Here's the shorthand: The ITU, part of the UN, has been looking around for new territory ever since handing out telephone numbers - its earlier job - became passé. Its reasoning is that the resources that make the Internet work - domain names mapped to IP addresses - are just like telephone numbers and the UN should be in charge. The problem is that the ITU's approach is strictly top-down: Only governments get to vote.
The risk of putting the ITU in charge of the names and numbers of the Internet is that civil society concerns - like freedom of speech - would have no place in ITU's deliberations. Because names and numbers are one of the very few places where chokepoint control over speech and commerce can be exercised, it has been essential to the Internet's growth and flourishing that they be made available without content-related conditions.
The U.S., reasoning that openness leads to growth and domestic productivity, put names and numbers under the authority of a private-sector organization called the Internet Corporation for Assigned Names and Numbers, or ICANN. Just like Internet standard-setting organizations like the Internet Engineering Task Force (IETF), ICANN operates by consensus. Its consensus process takes a while, but it brings together government representatives, businesspeople, academics, and individuals. (I was a member of ICANN's Board of Directors from 2005-2008.)

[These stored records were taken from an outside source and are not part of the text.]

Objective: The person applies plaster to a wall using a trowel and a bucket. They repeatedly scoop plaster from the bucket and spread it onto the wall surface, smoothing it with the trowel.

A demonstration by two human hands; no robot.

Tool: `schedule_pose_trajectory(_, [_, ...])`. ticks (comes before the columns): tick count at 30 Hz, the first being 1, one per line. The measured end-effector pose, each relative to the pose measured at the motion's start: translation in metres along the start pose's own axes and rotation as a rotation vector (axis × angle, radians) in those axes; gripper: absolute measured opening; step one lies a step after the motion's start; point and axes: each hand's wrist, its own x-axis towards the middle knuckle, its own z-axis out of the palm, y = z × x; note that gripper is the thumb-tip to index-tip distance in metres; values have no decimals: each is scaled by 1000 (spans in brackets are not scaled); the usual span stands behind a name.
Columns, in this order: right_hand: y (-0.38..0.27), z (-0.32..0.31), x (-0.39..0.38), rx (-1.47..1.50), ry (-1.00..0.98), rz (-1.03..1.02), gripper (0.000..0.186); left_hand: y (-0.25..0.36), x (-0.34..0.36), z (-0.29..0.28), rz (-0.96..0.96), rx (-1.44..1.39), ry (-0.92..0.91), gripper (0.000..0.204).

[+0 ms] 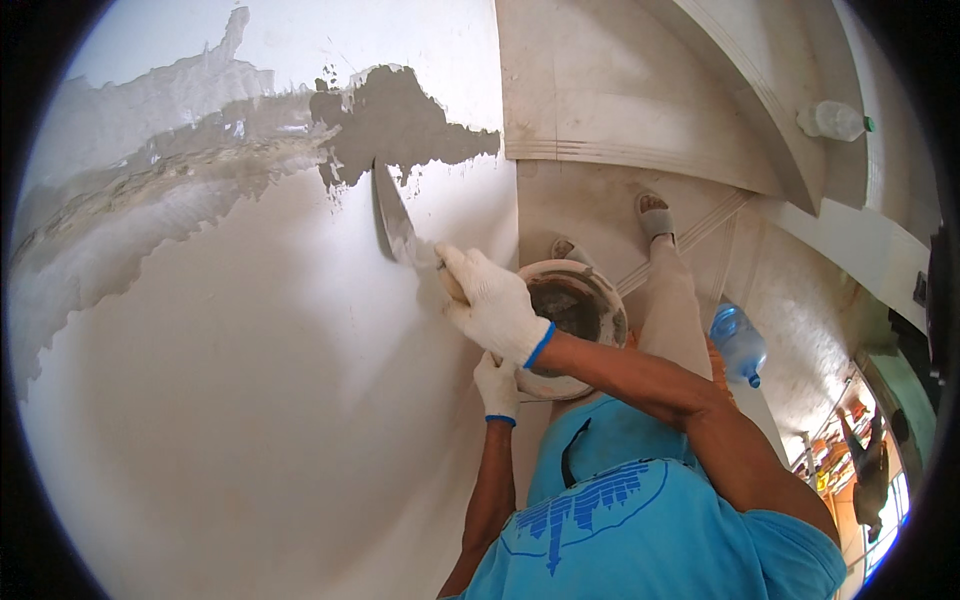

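Trowel is clamped in the right hand, its blade set at the grey plaster on the wall, while the left hand is noted beside the bucket, grip undeterminable.

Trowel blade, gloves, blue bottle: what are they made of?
Trowel blade: likely metal, smooth; thin with a grey sheen. Gloves: probably knitted cotton or a blend; matte, off-white, cloth-like. Blue bottle: seemingly plastic, glossy; translucent with bright highlights.

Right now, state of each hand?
Left white-gloved hand: curled beside the round, grey-smeared bucket; grip cannot be told.
Right white-gloved hand: closed, holding a flat grey metal trowel.
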Motion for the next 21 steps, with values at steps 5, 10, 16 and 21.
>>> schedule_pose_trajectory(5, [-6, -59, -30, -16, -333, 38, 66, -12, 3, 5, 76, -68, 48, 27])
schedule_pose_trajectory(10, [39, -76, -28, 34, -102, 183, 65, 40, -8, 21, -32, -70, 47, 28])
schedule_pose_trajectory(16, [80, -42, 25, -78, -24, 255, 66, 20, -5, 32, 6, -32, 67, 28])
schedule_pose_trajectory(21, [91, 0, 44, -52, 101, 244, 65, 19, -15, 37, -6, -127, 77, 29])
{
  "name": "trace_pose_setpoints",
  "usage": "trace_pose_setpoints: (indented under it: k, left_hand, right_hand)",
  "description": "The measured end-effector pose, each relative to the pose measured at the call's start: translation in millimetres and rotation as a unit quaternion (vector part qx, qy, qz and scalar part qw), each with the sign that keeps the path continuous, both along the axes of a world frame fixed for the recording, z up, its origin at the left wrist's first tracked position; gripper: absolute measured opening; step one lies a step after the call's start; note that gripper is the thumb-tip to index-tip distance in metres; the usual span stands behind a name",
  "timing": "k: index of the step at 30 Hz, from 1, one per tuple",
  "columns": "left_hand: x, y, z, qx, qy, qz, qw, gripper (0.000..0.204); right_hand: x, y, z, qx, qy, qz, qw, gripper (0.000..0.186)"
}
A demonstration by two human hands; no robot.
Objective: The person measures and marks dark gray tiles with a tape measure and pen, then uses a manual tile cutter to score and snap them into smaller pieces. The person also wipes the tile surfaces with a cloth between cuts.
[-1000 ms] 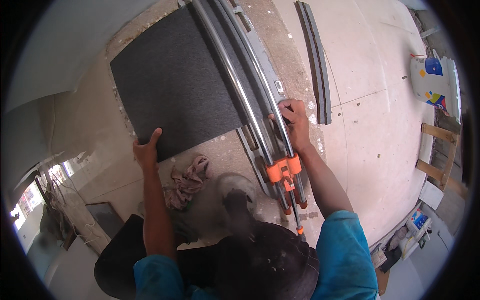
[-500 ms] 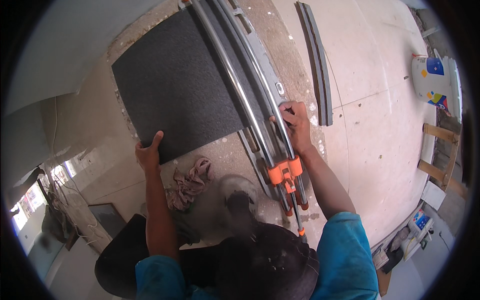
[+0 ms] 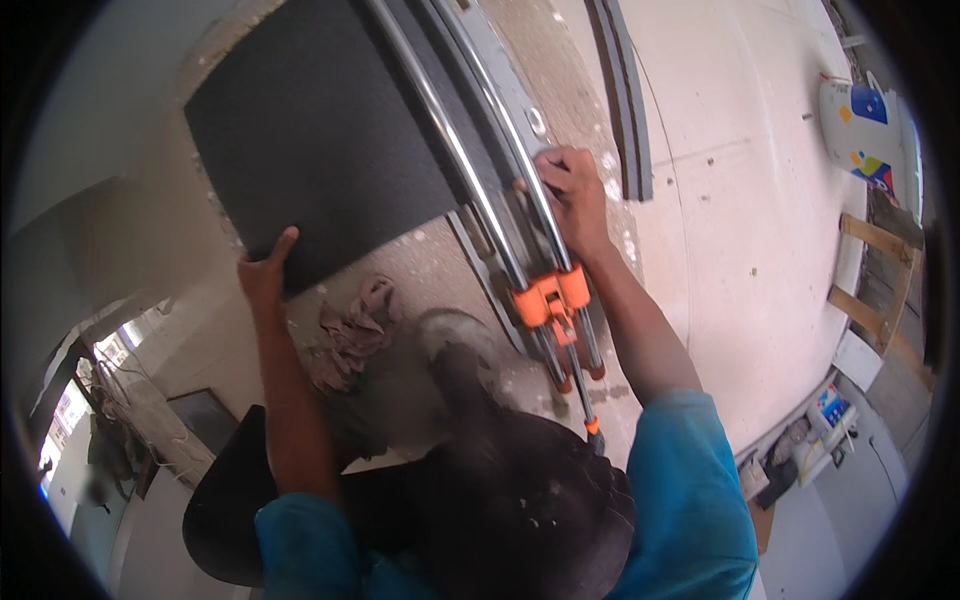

The US has been a good steward for names and numbers from the beginning, resisting pressures to tweak the system in favor of its businesses' own interests. And the current administration strongly supports the ICANN model of governance. (I was a special assistant to President Obama for Science, Technology, and Innovation Policy at the beginning of the administration.) As Lawrence Strickling, head of the agency within the Department of Commerce that has responsibility for the administration's relationship with ICANN said in March of 2011,
The United States government is absolutely committed to the multistakeholder process as an essential strategy for dealing with Internet policy issues, particularly when compared to the alternative of more traditional top-down regulatory processes.
Strickling is talking about more than names and numbers. ICANN is a petri dish, an experiment in governance, that relies on a multi-stakeholder, non-governmental approach. This is novel, but this is also the best strategy we - anyone - has come up with when it comes to Internet policy. It's the open, participatory model that made the Internet work from the beginning and has made the Internet the global platform for speech and commerce.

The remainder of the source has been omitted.